Source data
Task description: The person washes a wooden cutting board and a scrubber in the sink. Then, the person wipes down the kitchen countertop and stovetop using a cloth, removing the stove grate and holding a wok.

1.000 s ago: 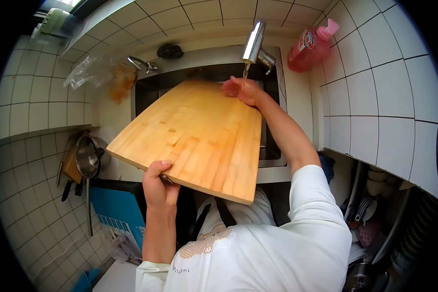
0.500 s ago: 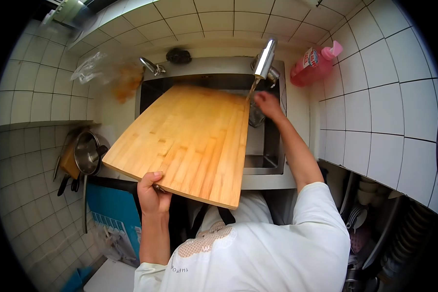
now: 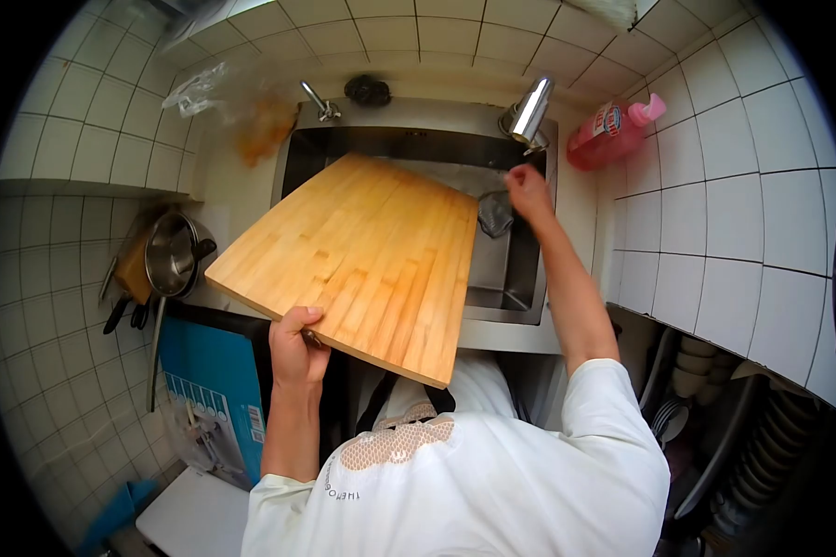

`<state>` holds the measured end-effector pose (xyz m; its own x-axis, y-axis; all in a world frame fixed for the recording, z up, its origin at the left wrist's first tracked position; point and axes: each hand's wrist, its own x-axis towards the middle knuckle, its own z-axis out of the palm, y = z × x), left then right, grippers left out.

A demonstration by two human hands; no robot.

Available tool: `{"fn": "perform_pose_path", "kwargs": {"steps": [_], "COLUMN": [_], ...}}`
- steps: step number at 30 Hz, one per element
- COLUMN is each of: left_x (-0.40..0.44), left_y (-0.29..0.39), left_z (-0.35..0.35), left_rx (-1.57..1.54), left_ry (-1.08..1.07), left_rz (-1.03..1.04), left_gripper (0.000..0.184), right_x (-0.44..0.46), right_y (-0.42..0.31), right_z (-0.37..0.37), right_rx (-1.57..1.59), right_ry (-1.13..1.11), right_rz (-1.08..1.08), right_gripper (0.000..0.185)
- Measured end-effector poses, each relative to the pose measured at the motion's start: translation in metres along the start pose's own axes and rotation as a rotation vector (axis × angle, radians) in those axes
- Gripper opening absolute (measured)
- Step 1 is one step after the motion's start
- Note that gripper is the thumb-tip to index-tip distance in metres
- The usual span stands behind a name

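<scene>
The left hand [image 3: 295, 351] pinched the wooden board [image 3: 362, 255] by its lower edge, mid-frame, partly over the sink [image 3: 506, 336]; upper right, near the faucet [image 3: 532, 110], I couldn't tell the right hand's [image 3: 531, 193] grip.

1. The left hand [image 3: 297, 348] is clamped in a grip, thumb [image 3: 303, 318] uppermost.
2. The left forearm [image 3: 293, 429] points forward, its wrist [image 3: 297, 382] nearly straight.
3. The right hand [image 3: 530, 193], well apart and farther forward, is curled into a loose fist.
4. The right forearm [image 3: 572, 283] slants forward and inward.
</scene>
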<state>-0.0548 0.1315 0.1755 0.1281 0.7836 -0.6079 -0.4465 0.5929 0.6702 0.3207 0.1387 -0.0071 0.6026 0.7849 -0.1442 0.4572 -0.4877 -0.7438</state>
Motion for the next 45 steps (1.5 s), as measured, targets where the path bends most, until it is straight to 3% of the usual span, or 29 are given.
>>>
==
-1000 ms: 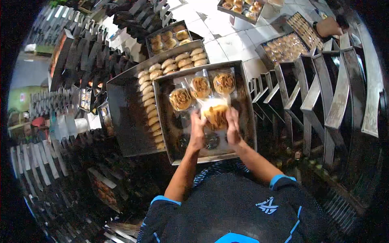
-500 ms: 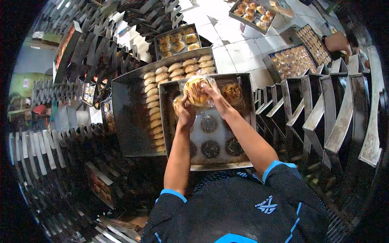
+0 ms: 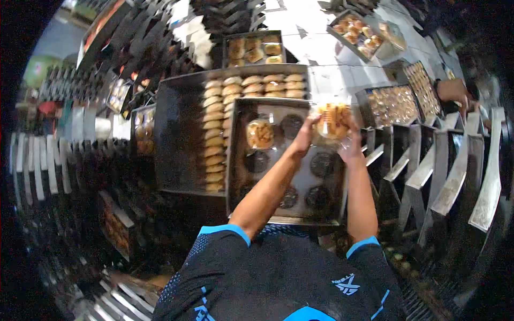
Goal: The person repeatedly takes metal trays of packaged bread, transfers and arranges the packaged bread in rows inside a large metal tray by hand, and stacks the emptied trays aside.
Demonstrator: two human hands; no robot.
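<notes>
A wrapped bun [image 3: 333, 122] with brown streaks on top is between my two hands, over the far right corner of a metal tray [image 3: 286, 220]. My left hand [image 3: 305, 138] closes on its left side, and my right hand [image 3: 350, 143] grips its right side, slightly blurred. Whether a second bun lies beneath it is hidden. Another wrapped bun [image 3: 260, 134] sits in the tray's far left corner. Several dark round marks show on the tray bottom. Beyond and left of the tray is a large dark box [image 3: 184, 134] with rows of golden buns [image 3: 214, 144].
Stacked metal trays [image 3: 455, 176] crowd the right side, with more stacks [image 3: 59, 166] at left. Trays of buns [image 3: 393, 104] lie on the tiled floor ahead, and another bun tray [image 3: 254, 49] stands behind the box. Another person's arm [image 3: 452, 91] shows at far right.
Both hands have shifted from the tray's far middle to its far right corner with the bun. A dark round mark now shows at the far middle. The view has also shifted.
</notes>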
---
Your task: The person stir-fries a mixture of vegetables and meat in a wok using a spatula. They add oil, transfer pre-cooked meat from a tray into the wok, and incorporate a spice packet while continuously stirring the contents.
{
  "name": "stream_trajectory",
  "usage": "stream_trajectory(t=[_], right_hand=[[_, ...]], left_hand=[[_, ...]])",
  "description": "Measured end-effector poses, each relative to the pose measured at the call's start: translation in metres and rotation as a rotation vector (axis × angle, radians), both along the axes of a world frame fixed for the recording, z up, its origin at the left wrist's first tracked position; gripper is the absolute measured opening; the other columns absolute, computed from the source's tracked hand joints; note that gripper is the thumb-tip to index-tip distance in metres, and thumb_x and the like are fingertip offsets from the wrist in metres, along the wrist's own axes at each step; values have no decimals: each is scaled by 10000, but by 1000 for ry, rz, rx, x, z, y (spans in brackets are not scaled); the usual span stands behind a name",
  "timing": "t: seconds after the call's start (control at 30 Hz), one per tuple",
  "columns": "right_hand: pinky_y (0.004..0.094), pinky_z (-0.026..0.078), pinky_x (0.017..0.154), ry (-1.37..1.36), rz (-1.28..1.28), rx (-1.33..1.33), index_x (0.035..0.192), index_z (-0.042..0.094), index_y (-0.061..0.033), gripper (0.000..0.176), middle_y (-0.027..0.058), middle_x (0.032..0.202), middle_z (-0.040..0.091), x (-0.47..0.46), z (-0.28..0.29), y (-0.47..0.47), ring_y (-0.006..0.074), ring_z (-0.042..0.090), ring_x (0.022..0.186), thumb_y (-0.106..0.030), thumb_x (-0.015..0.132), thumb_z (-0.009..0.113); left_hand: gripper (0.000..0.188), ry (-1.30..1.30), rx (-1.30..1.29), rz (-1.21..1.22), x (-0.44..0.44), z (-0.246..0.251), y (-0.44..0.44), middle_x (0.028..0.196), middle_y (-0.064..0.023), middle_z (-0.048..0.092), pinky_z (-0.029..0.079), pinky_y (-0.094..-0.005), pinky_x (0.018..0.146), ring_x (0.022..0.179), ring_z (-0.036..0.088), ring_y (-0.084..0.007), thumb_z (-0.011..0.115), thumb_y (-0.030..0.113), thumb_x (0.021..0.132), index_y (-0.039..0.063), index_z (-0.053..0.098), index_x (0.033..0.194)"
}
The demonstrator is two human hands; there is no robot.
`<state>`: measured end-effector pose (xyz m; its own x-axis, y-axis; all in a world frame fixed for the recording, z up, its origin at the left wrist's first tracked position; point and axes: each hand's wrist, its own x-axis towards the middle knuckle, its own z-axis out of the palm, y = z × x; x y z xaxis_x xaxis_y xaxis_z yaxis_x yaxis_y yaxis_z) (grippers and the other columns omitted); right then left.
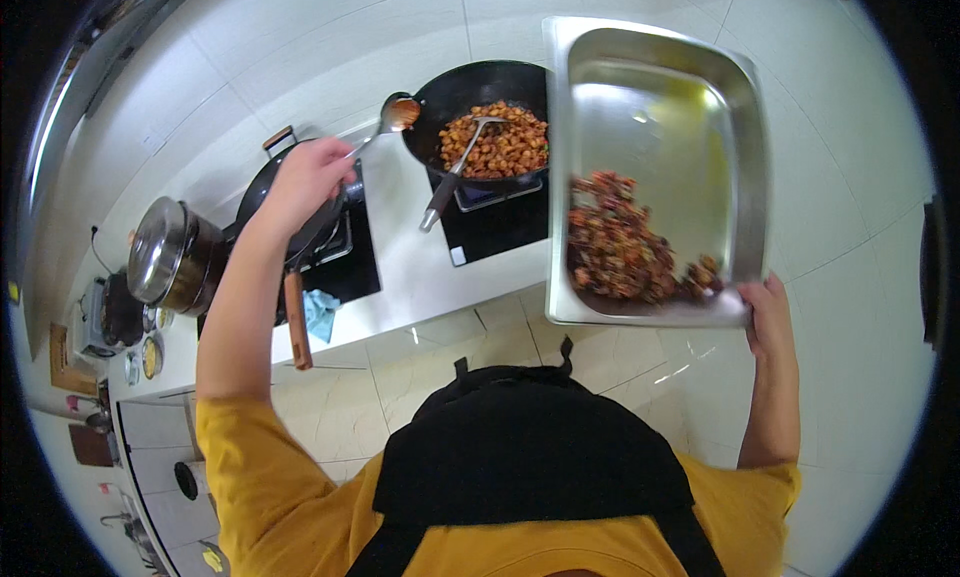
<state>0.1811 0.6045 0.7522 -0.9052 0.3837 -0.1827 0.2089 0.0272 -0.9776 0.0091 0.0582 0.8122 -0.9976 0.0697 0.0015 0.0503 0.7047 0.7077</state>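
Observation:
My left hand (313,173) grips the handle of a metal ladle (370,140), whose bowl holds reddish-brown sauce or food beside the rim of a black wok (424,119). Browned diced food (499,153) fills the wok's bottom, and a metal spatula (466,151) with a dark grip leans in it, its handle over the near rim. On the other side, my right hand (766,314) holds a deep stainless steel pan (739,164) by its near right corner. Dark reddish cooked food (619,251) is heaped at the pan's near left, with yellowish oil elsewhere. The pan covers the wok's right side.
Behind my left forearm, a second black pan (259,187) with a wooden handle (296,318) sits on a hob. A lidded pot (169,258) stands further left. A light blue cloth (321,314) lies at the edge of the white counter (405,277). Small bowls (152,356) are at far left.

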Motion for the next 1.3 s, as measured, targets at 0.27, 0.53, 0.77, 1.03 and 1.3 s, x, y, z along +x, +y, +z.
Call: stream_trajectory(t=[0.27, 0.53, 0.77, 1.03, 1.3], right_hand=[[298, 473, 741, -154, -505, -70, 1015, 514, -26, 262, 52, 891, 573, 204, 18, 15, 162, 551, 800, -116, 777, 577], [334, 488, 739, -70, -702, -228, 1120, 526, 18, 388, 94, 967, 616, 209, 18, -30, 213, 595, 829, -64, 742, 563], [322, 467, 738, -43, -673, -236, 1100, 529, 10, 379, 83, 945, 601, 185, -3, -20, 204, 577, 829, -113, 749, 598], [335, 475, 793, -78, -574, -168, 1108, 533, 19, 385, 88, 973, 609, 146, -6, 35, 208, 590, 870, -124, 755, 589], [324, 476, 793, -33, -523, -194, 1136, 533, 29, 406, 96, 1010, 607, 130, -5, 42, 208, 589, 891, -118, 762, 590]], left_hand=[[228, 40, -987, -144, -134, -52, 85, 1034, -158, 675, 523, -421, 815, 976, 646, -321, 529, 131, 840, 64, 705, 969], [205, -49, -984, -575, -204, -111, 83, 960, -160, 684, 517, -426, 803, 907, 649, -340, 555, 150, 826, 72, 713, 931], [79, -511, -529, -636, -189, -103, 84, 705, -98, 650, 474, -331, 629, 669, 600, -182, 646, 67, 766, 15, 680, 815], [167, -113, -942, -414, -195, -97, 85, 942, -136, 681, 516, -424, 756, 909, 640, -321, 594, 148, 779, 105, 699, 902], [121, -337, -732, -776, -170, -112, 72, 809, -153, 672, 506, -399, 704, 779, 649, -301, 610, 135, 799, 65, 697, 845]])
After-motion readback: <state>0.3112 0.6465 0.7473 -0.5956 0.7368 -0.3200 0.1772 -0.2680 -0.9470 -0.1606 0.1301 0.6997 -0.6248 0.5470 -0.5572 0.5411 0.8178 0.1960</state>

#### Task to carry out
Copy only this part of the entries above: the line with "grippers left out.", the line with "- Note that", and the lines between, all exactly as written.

#### Exercise response
`<state>` holds the measured end-effector pose (xyz m; its own x-axis, y-axis; all in a world frame fixed for the recording, z up, its origin at the left wrist's first tracked position; point and axes: each hand's wrist, its own x-axis towards the middle knuckle, its own z-axis out of the palm, y = z × x), left then right, grippers left out.

A demonstration by two human hands; no robot.

Available tool: `{"fn": "perform_pose_path", "kwargs": {"steps": [_], "COLUMN": [_], ...}}`
- steps: step number at 30 Hz, one per element
- COLUMN is each of: left_x (-0.40..0.44), left_y (-0.29..0.39), left_z (-0.35..0.35), left_rx (-1.57..1.54), left_ry (-1.08..1.07), left_rz (-1.03..1.04), left_gripper (0.000..0.184), right_x (-0.44..0.46), right_y (-0.42..0.31), right_z (-0.37..0.37), right_rx (-1.57..1.59), right_ry (-1.13..1.11), right_rz (-1.08..1.08), right_gripper (0.000..0.185)
- Measured end-effector poses, each relative to the pose measured at the motion's start: translation in metres along the start pose's own axes and rotation as a rotation vector (axis × angle, radians) in those axes
- Gripper opening absolute (measured)
- Step 1 is one step after the motion's start
- Note that gripper is the thumb-tip to index-tip distance in metres

With this, the answer is done.